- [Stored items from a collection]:
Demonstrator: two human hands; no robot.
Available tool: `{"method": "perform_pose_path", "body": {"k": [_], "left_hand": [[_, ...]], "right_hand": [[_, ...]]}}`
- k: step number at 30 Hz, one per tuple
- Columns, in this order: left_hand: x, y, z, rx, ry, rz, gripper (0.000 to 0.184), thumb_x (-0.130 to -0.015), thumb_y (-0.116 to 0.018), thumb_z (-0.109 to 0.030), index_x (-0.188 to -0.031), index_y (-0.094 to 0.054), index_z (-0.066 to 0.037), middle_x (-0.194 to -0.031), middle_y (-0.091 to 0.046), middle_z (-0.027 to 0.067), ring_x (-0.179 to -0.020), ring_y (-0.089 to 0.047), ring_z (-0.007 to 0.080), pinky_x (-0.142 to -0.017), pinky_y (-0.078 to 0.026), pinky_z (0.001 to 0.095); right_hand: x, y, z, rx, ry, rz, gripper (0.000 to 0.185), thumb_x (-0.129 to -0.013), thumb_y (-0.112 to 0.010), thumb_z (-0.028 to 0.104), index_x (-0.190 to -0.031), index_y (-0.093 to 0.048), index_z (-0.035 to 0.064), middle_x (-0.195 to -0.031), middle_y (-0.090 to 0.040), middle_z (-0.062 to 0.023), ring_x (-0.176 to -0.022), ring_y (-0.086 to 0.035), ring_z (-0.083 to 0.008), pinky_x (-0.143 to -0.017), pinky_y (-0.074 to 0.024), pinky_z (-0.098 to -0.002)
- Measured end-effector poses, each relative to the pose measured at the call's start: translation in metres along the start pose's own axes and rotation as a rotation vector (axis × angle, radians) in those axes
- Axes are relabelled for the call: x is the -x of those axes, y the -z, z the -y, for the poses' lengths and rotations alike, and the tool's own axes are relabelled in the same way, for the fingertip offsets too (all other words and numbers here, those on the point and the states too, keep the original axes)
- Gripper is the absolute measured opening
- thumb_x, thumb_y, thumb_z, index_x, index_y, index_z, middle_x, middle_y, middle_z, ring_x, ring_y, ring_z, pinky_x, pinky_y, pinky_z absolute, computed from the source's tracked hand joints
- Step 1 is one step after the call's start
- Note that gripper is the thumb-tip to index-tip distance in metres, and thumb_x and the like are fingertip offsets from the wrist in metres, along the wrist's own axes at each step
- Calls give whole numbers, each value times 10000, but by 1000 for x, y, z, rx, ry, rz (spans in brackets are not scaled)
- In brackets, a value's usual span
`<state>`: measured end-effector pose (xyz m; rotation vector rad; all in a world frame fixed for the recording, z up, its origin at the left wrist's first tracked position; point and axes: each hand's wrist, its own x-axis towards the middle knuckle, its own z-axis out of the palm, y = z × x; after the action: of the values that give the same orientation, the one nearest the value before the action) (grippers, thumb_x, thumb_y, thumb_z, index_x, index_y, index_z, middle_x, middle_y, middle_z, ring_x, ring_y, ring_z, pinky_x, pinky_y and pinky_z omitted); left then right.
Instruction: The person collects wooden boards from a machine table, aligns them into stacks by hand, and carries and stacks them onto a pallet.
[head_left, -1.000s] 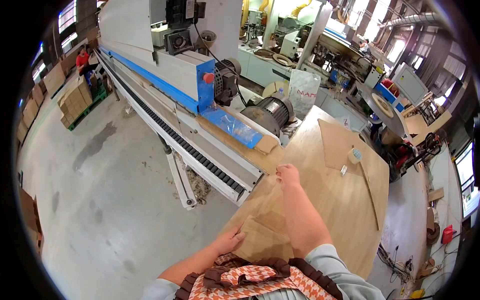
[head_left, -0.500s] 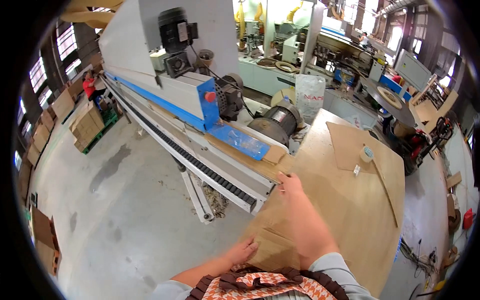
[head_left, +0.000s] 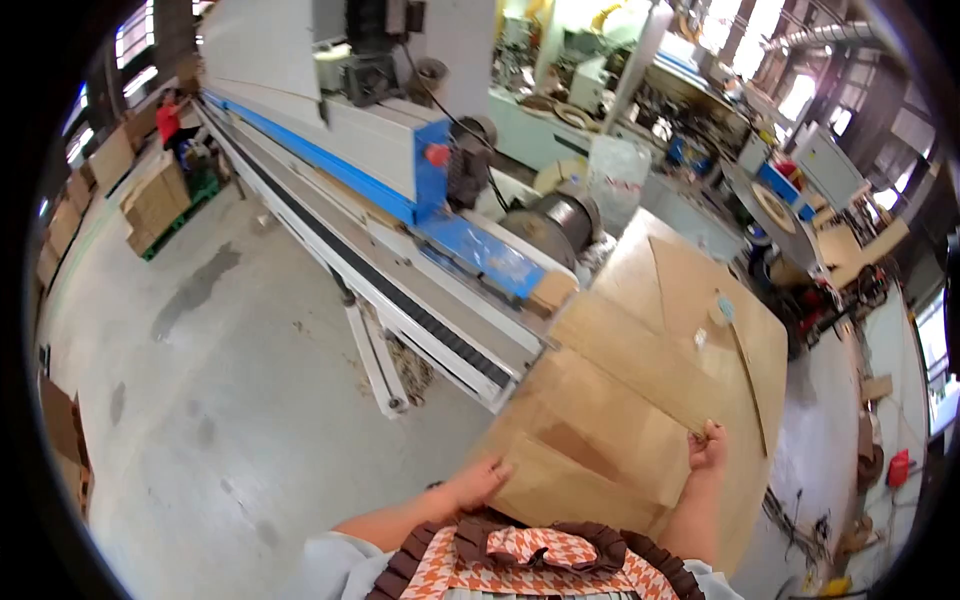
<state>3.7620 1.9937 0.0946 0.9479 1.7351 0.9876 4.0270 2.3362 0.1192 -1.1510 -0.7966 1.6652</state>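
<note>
My right hand (head_left: pixel 708 446) is closed on the near right end of a flat wooden board (head_left: pixel 630 355). That board lies slantwise across the wooden tabletop (head_left: pixel 745 375), its far end close to the outlet of the long machine (head_left: pixel 375 225). My left hand (head_left: pixel 482 484) is at the left end of a second light-brown board (head_left: pixel 575 492), close to my body. Its fingers are curled at the edge, with the thumb side toward the board. The undersides of both grips are hidden.
On the table lie a brown sheet (head_left: pixel 685 280), a roll of tape (head_left: pixel 721 310) and a thin strip (head_left: pixel 748 385). A white sack (head_left: pixel 617 180) and a motor (head_left: pixel 550 228) stand behind. A person in red (head_left: pixel 168 122) is far left, by stacked boards (head_left: pixel 155 205).
My right hand has moved right and toward me from the machine's end, drawing the board onto the table. My left hand stays near the closer board. The view has shifted slightly.
</note>
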Motion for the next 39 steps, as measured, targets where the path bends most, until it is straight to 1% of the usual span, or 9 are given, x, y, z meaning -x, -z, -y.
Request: {"method": "perform_pose_path", "body": {"k": [5, 10, 12, 16, 20, 23, 26, 31, 39], "left_hand": [[-6, -3, 16, 498, 144, 46, 497, -877, -398, -366, -1244, -379, -33, -1175, -486, 107, -1084, -442, 199, -913, -339, 310], [-12, 3, 23, 1037, 217, 103, 546, -888, -342, -445, -1285, -331, -71, -1238, -429, 50, -1097, -431, 174, -930, -332, 303], [-8, 1, 16, 1009, 209, 139, 575, -870, -366, -457, -1297, -306, -77, -1263, -403, 49, -1129, -404, 151, -934, -329, 288], [-11, -3, 12, 738, 190, 154, 628, -839, -492, -348, -1329, -220, -64, -1266, -396, 74, -1159, -370, 180, -959, -291, 308], [-5, 0, -4, 543, 237, 181, 737, -749, -615, -253, -1330, -205, -60, -1258, -400, 98, -1150, -377, 195, -950, -297, 309], [-7, 0, -10, 538, 283, 185, 740, -716, -650, -223, -1312, -244, -58, -1241, -417, 104, -1129, -402, 200, -934, -319, 317], [-12, -4, -9, 586, 302, 213, 710, -703, -658, -223, -1286, -289, -54, -1215, -444, 98, -1101, -432, 204, -917, -340, 326], [-14, -3, -18, 510, 411, 255, 637, -698, -638, -197, -1250, -355, -50, -1169, -485, 91, -1055, -480, 204, -871, -392, 341], [-12, -8, -17, 608, 133, 224, 750, -589, -671, -46, -1258, -332, -51, -1177, -470, 76, -1108, -426, 213, -921, -340, 346]], "right_hand": [[96, 82, 42, -25, 78, -28, 169, -795, -488, 75, -964, -477, 78, -896, -568, -63, -709, -563, -185, -548, -468, -295], [178, 101, 17, -33, -73, -3, 259, -788, -485, 55, -1045, -461, 46, -932, -572, -65, -773, -571, -177, -602, -481, -305], [201, 105, 17, 30, -175, 110, 284, -794, -501, 62, -1072, -465, 20, -950, -572, -75, -851, -563, -177, -692, -466, -294], [200, 151, 4, 699, 28, 95, 363, -782, -586, 145, -1103, -486, 5, -990, -565, -94, -888, -551, -164, -734, -439, -259], [189, 139, 20, 955, 71, 15, 468, -780, -590, 156, -1189, -427, -2, -1124, -501, -101, -1021, -475, -188, -807, -414, -312], [168, 159, -27, 426, -265, 301, 549, -756, -611, 180, -1224, -383, 6, -1175, -469, -104, -1077, -435, -201, -878, -364, -333], [174, 145, -34, 229, -464, 302, 644, -723, -637, 211, -1253, -333, 6, -1194, -456, -98, -1099, -411, -202, -926, -315, -335], [168, 139, -28, 295, -506, 329, 701, -677, -666, 223, -1246, -326, -2, -1164, -471, -112, -1066, -443, -213, -912, -340, -332], [170, 129, -17, 182, -284, 362, 798, -512, -693, 94, -1229, -351, 19, -1121, -495, -90, -1043, -464, -206, -906, -353, -328]]}}
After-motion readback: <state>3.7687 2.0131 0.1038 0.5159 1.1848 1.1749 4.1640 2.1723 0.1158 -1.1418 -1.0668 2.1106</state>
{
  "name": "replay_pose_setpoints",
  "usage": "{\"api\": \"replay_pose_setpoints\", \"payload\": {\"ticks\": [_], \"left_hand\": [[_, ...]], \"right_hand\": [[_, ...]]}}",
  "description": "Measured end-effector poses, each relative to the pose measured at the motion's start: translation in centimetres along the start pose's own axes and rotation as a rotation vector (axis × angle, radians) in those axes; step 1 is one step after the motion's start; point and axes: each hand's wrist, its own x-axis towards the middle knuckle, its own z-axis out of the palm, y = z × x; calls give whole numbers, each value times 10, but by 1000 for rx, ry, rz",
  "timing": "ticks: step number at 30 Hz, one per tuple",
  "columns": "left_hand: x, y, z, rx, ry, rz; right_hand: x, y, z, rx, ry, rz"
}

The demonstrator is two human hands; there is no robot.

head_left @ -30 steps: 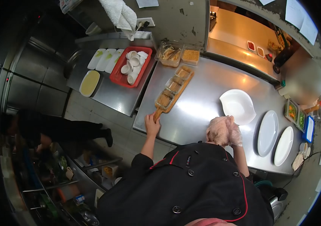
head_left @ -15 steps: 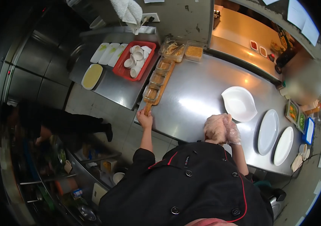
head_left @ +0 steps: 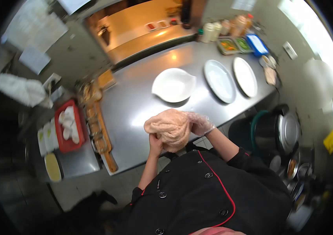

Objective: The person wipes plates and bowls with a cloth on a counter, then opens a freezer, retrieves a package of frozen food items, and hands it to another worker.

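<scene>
A crumpled pinkish-beige cloth [head_left: 170, 127] hangs between my hands in front of my chest, at the near edge of the steel counter [head_left: 131, 109]. My bare left hand [head_left: 156, 145] grips its lower left side. Around its right side is my right hand [head_left: 200, 123], in a clear plastic glove, with its fingers partly behind the cloth. Just beyond the cloth stands a white bowl [head_left: 174, 85] with pointed ends. Two oval plates, one pale [head_left: 219, 81] and one white [head_left: 245, 77], lie to its right.
A wooden paddle board [head_left: 104, 137] with small glass containers lies along the counter's left edge. Left of it is a red basket [head_left: 70, 125] of white cups. Bottles [head_left: 212, 32] and vegetable containers [head_left: 228, 46] stand at the back right. A dark bin [head_left: 270, 133] is at right.
My left hand has let go of the paddle board's handle and taken hold of the cloth. The board now lies against the counter's left edge. The view has turned to the right.
</scene>
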Motion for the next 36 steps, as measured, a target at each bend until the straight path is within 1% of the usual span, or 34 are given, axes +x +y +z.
{"api": "replay_pose_setpoints", "payload": {"ticks": [2, 4, 5, 6, 7, 8, 9, 10, 11, 12, 13, 14, 15, 17, 18, 19, 20, 22, 23, 25, 26, 27, 28, 29, 30, 31, 33, 34, 35, 36], "left_hand": [[16, 7, 13, 166, -208, -75], [27, 31, 32, 188, -456, -114], [28, 40, 45, 198, -570, -132], [28, 44, 61, 131, -654, -161], [27, 41, 75, 160, -756, -141], [25, 39, 90, 191, -851, -115], [21, 36, 105, 224, -943, -87], [12, 39, 122, 205, -972, -271], [5, 39, 145, 229, -985, -174], [-4, 37, 171, 248, -995, -77], [-11, 33, 192, 264, -1002, 18], [-10, 11, 204, 347, -972, -70], [-11, 5, 225, 336, -927, -102], [-8, -6, 277, 304, -836, -166], [-14, 3, 308, 269, -791, -53], [-16, 6, 334, 294, -832, 82], [-18, 8, 357, 319, -868, 216], [-21, -5, 397, 335, -907, 443], [-24, -8, 416, 259, -930, 338], [-32, -11, 452, 111, -962, 118], [-36, -14, 468, -4, -942, 56], [-36, -14, 483, -58, -926, 65], [-34, -14, 496, -113, -910, 73], [-32, -16, 508, -166, -896, 82], [-26, -17, 521, -273, -879, 56], [-16, -28, 530, -324, -850, -77], [7, -58, 546, -417, -1139, -115], [19, -73, 551, -225, -1366, -202], [23, -90, 560, -49, -1532, -179], [21, -89, 575, 127, -1704, -123]], "right_hand": [[-24, -12, 10, -333, 144, 13], [-55, -24, 7, -598, 331, 33], [-78, -29, -3, -638, 369, -35], [-102, -31, -14, -678, 402, -100], [-119, -36, -9, -718, 431, -164], [-142, -41, 0, -674, 554, -239], [-159, -47, 2, -641, 524, -322], [-176, -53, 1, -609, 492, -406], [-191, -58, -2, -580, 457, -491], [-205, -61, -7, -514, 356, -544], [-216, -63, -18, -589, 363, -585], [-229, -66, -24, -717, 405, -597], [-241, -72, -27, -845, 450, -605], [-274, -87, -23, -1117, 651, -530], [-290, -107, -11, -1369, 651, -435], [-308, -125, -4, -1616, 648, -327], [-323, -133, -24, -1524, 565, -287], [-347, -139, -38, -1811, 812, -663], [-354, -143, -43, -1938, 936, -861], [-367, -166, -35, -1722, 920, -834], [-375, -176, -34, -1483, 835, -653], [-383, -183, -36, -1242, 743, -478], [-382, -190, -54, -1429, 729, -377], [-388, -193, -58, -1336, 707, -381], [-392, -200, -70, -1146, 716, -316], [-396, -210, -82, -960, 720, -257], [-404, -237, -96, -610, 474, -879], [-418, -257, -104, -413, 345, -928], [-429, -276, -113, -471, 223, -1147], [-448, -298, -113, -429, 425, -1155]]}}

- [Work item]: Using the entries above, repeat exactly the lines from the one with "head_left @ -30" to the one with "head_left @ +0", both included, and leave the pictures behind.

- [Reply to the exercise]:
head_left @ -30 steps: 
head_left @ -15 steps: 
head_left @ +0 steps: 

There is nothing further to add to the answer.